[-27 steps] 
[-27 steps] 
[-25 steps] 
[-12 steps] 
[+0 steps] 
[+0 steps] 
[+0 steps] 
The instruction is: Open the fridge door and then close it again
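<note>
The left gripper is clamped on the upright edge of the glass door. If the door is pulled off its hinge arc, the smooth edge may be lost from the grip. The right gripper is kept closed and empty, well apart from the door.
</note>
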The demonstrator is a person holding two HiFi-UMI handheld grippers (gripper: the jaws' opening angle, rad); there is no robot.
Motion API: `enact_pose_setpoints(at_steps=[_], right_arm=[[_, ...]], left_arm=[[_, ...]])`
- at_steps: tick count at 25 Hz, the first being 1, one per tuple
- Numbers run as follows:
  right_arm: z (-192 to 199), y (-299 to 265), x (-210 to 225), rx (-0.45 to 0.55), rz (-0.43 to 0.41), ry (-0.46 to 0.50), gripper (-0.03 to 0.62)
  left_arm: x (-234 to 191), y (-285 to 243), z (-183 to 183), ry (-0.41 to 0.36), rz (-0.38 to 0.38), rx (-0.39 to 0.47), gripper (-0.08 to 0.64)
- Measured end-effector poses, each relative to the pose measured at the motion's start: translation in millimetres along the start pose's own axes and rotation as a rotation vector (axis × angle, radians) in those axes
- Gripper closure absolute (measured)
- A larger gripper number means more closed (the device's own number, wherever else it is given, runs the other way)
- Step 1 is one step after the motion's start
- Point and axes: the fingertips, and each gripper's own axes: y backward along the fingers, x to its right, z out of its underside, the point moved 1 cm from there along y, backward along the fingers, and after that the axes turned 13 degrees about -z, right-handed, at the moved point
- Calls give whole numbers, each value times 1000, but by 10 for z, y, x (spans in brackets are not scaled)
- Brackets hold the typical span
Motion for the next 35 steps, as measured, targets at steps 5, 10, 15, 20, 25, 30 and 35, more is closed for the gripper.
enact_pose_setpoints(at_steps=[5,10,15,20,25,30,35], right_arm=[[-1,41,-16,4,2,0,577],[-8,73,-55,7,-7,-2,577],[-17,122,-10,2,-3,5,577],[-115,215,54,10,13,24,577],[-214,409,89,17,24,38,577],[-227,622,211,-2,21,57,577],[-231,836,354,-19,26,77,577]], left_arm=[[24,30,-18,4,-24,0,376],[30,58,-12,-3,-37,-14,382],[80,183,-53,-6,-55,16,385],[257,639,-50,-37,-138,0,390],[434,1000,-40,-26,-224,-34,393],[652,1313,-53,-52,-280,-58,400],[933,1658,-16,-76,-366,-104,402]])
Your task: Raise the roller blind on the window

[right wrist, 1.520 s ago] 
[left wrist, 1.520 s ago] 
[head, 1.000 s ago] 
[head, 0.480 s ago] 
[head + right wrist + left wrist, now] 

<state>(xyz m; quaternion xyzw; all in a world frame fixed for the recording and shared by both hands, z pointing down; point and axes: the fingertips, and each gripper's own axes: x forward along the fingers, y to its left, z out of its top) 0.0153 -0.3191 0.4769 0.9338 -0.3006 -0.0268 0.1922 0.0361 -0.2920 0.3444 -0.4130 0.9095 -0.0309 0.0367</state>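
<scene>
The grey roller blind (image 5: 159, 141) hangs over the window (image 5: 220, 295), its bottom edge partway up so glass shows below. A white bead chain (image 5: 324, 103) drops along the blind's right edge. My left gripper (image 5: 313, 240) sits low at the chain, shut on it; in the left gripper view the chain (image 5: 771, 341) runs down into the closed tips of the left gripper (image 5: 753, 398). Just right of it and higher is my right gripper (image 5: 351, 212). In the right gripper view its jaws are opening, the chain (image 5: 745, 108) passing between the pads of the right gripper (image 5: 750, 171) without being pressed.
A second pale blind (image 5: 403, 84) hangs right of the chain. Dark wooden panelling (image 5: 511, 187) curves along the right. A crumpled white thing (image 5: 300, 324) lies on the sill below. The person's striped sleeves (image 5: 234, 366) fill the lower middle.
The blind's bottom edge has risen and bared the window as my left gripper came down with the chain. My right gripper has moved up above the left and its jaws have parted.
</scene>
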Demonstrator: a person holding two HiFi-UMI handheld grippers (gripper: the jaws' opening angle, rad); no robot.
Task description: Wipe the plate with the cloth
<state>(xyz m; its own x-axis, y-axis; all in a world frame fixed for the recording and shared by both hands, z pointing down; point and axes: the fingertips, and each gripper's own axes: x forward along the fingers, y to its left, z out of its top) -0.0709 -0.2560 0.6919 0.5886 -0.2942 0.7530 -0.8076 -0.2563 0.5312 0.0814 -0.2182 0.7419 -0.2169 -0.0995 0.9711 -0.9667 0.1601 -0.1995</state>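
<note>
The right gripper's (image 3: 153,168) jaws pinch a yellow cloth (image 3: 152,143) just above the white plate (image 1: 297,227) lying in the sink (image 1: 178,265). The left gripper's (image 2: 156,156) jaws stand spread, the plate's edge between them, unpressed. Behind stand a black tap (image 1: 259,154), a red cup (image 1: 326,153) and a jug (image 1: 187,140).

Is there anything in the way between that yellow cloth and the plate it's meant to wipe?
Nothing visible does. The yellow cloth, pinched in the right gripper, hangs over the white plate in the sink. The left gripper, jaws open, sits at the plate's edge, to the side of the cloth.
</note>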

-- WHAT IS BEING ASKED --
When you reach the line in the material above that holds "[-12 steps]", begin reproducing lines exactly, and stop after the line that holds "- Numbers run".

-- TASK OUTPUT --
[-12 steps] 
[+0 steps] 
[+0 steps] 
[+0 steps] 
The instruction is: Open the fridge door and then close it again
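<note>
The left gripper is clamped on the upright edge of the glass door. If the door is pulled off its hinge arc, the smooth edge may be lost from the grip. The right gripper is kept closed and empty, well apart from the door.
</note>
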The demonstrator is a person holding two HiFi-UMI handheld grippers (gripper: the jaws' opening angle, rad); there is no robot.
Motion API: `enact_pose_setpoints(at_steps=[_], right_arm=[[_, ...]], left_arm=[[_, ...]])`
- at_steps: tick count at 25 Hz, the first being 1, one per tuple
- Numbers run as follows:

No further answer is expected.